El apego y el odio se diluyen en el «crisol del corazón» ya que, debido a nuestra mayor sensibilidad y mayor sentido de la unidad, no toleramos la idea de ser perjudiciales para los demás.
Comprendemos cada vez con mayor claridad que todo acontecimiento que tiene lugar en nosotros es un efecto de una causa y, al mismo tiempo, se convierte en la causa de un efecto.
El filósofo francés Bergson afirma:
«Como el universo en su conjunto, como todo ser que se considera consciente de sí mismo, el organismo vivo es algo que perdura. Su pasado se extiende de forma compacta hasta el presente y permanece vigente y activo allí.» (La Evolución Creadora, Bergson)
De este modo, entendemos que nuestro Karma es nuestro compañero constante; que mientras actuemos en contra de las Leyes Universales es nuestro justo acreedor; que en cada situación lo que nos sucede no tiene su origen en oscuros factores externos a nosotros, sino que procede de las acciones de quienes fuimos.
Entendemos que actualmente estamos experimentando los efectos de las causas puestas en marcha en el pasado lejano y reciente por la actividad de esa parte de nuestra mente que era inconsciente de la unidad de la Vida.
Entendemos que, reconociendo nuestra parte de responsabilidad en las condiciones de la existencia en las que nos encontramos y en nuestro mundo, estamos llamados a llevar a cabo un cambio purificador: «Purifica tu corazón; esta es la verdadera religión.» (El Buddha).
Con el avance espiritual, puede ocurrir que contemplemos nuestro pasado con horror; irrumpe en nuestra conciencia la percepción dramática de los efectos de nuestras “creaciones” que se perciben como “oscuras” por ser carentes de amor e inexplicables.
Pero el arrepentimiento sincero y la experiencia del dolor aceleran el tiempo para el nacimiento luminoso de la Compasión y conducen a la con-versión, es decir, la aspiración a conectarse con las Verdades esenciales y a cooperar con el Plan Divino.

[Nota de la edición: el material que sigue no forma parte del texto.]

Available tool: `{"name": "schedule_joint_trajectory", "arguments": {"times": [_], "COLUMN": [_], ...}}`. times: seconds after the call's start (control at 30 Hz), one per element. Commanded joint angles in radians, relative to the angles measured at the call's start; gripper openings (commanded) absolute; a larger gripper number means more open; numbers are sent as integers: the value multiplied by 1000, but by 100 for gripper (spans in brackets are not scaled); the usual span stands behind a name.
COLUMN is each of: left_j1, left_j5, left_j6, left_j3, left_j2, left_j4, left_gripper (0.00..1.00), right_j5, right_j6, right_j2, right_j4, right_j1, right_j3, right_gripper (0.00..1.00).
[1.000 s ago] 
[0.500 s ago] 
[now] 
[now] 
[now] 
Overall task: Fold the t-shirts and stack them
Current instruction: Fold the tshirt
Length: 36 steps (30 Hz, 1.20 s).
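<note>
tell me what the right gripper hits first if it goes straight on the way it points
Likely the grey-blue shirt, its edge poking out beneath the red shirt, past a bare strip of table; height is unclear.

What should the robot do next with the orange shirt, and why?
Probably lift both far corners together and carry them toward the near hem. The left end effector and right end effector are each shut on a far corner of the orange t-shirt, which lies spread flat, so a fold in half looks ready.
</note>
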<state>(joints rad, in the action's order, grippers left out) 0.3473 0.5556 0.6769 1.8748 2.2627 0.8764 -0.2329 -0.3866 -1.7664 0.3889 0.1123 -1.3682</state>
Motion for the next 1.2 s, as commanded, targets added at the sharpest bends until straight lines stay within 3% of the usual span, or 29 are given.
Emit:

Ahora podemos contemplar cómo en el Todo Armónico —en el que, en todos los niveles, «nada se crea y nada se destruye, sino que todo se transforma»— cualquier desarmonía generada por la violencia y el deshonor, así como cualquier acción inspirada por la Hermandad, recae —debido a la ley kármica— no solo sobre quien la causó, sino también sobre toda la comunidad de la que el individuo forma parte; está claro que todos son corresponsables del destino colectivo. Al igual que en una unidad familiar, si un individuo comete un acto cruel o insensato que causa dolor, todos los miembros pagan indirectamente las consecuencias; del mismo modo, si un individuo realiza un acto meritorio, toda la “red” se beneficia de ello, precisamente porque todo está conectado.